From: Matt Evans <mattev@meta.com>
To: Alex Williamson <alex@shazbot.org>,
Leon Romanovsky <leon@kernel.org>,
Jason Gunthorpe <jgg@nvidia.com>, Alex Mastro <amastro@fb.com>,
Mahmoud Adam <mngyadam@amazon.de>,
David Matlack <dmatlack@google.com>
Cc: "Björn Töpel" <bjorn@kernel.org>,
"Sumit Semwal" <sumit.semwal@linaro.org>,
"Christian König" <christian.koenig@amd.com>,
"Kevin Tian" <kevin.tian@intel.com>,
"Ankit Agrawal" <ankita@nvidia.com>,
"Pranjal Shrivastava" <praan@google.com>,
"Alistair Popple" <apopple@nvidia.com>,
"Vivek Kasireddy" <vivek.kasireddy@intel.com>,
linux-kernel@vger.kernel.org, linux-media@vger.kernel.org,
dri-devel@lists.freedesktop.org, linaro-mm-sig@lists.linaro.org,
kvm@vger.kernel.org
Subject: [RFC PATCH 3/7] vfio/pci: Support mmap() of a DMABUF
Date: Thu, 26 Feb 2026 12:21:59 -0800 [thread overview]
Message-ID: <20260226202211.929005-4-mattev@meta.com> (raw)
In-Reply-To: <20260226202211.929005-1-mattev@meta.com>
A VFIO DMABUF can export a subset of a BAR to userspace by fd; add
support for mmap() of this fd. This provides another route for a
process to map BARs, except one where the process can only map a specific
subset of a BAR represented by the exported DMABUF.

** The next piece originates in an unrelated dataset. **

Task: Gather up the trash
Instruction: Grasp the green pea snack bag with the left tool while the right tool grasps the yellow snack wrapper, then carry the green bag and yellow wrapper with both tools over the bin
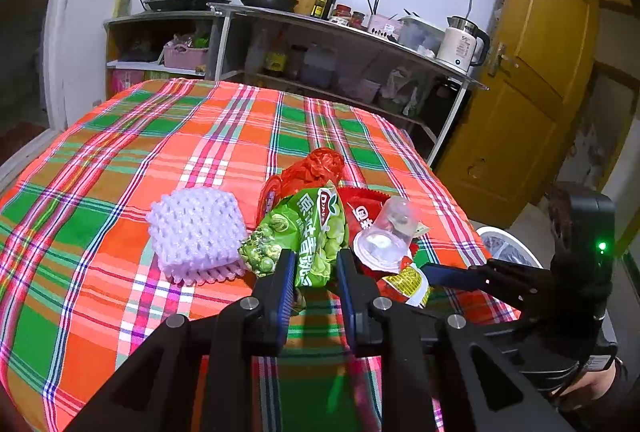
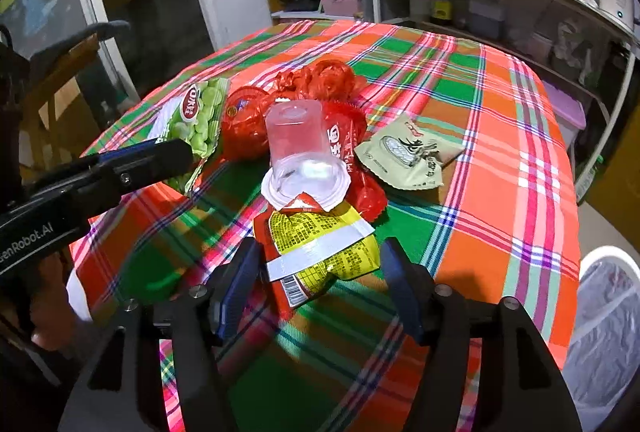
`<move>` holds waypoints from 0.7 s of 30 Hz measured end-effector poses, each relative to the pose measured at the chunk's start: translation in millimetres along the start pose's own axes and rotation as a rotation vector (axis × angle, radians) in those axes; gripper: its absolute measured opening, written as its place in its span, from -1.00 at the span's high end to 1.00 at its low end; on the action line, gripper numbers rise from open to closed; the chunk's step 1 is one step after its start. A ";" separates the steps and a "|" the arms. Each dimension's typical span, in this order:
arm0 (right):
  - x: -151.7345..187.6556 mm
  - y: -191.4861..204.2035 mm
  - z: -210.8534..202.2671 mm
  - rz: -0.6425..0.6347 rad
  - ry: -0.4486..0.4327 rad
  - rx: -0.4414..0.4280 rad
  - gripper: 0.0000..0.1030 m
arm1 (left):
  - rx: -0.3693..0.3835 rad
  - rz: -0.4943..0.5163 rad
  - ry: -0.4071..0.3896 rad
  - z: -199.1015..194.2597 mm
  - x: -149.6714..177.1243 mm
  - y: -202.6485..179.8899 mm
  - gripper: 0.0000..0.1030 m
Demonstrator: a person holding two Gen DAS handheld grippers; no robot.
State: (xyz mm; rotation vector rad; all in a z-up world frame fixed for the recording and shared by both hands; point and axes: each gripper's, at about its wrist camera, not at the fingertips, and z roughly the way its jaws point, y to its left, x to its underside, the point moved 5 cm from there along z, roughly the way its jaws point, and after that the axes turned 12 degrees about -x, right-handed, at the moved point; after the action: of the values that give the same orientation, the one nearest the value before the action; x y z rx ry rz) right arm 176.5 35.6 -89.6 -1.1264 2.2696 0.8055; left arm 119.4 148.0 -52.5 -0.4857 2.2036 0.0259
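Note:
Trash lies heaped on the plaid tablecloth [image 1: 120, 168]. My left gripper [image 1: 315, 261] is shut on the near end of a green pea snack bag [image 1: 320, 224], which also shows in the right wrist view [image 2: 200, 116]. My right gripper [image 2: 322, 266] is open, its fingers on either side of a yellow and red wrapper [image 2: 324, 248] without pressing on it. Behind that wrapper lie a clear plastic cup [image 2: 298, 152] on its side, a red plastic bag [image 2: 320, 80] and a beige sachet [image 2: 408, 152]. A white foam net [image 1: 196, 232] sits left of the green bag.
A white bin with a liner [image 2: 604, 316] stands on the floor past the table's right edge. A metal shelf [image 1: 340, 28] with pots, bottles and a kettle runs behind the table. A yellow door [image 1: 532, 72] is at the right.

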 end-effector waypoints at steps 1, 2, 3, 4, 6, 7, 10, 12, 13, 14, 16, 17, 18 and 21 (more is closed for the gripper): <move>-0.9 0.3 1.6 -0.002 0.005 0.003 -0.23 | 0.002 -0.001 0.002 0.5 0.9 0.8 0.59; -1.8 0.7 2.4 -0.003 0.009 0.005 -0.23 | 0.002 -0.002 0.004 1.1 1.6 0.8 0.59; -2.4 0.8 3.1 -0.002 0.011 0.006 -0.23 | 0.003 -0.002 0.006 1.9 2.0 0.7 0.59; -2.8 0.5 3.2 0.003 0.012 0.005 -0.23 | 0.004 -0.003 0.008 2.4 2.6 0.7 0.59; -3.2 -0.5 3.2 0.013 0.012 0.008 -0.12 | 0.005 -0.004 0.010 2.6 3.4 0.5 0.59; -3.8 -0.7 3.5 0.015 0.012 0.011 -0.05 | 0.004 -0.004 0.009 2.5 3.3 0.3 0.59; -4.2 -1.3 3.3 0.017 0.014 0.014 0.35 | 0.002 -0.004 0.008 1.9 3.8 0.8 0.59; -2.9 -1.0 2.4 0.018 0.013 0.015 0.36 | 0.001 -0.003 0.007 1.3 4.0 0.6 0.59; -2.1 -0.7 1.4 0.019 0.012 0.016 0.38 | 0.001 -0.003 0.007 1.2 4.0 0.6 0.59; -1.5 -0.6 0.3 0.022 0.010 0.015 0.38 | 0.001 -0.001 0.007 0.5 4.3 0.1 0.59; 0.7 -0.9 -2.8 0.033 0.007 0.007 0.39 | 0.002 0.001 0.006 -1.3 4.4 -1.5 0.59; 2.0 -1.1 -4.9 0.038 0.005 0.004 0.39 | 0.002 0.003 0.005 -2.1 4.4 -2.0 0.59; 3.3 -1.4 -7.4 0.042 0.002 0.002 0.39 | 0.004 0.005 0.005 -3.6 4.6 -3.0 0.59; 7.9 -2.2 -17.5 0.059 -0.011 0.001 0.39 | 0.008 0.012 0.003 -7.0 5.7 -7.6 0.59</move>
State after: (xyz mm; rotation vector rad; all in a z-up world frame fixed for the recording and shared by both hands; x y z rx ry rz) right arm 171.3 18.3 -82.8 -1.0560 2.3040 0.8309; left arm 113.7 137.7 -51.3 -0.4678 2.2091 0.0228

mmap() support enables userspace driver designs that safely delegate
access to BAR sub-ranges to other client processes by sharing a DMABUF
fd, without having to share the (omnipotent) VFIO device fd with them.
The mmap callback installs vm_ops callbacks for .fault and .huge_fault;
they find a PFN by searching the DMABUF's physical ranges. That is,
DMABUFs with multiple ranges are supported for mmap().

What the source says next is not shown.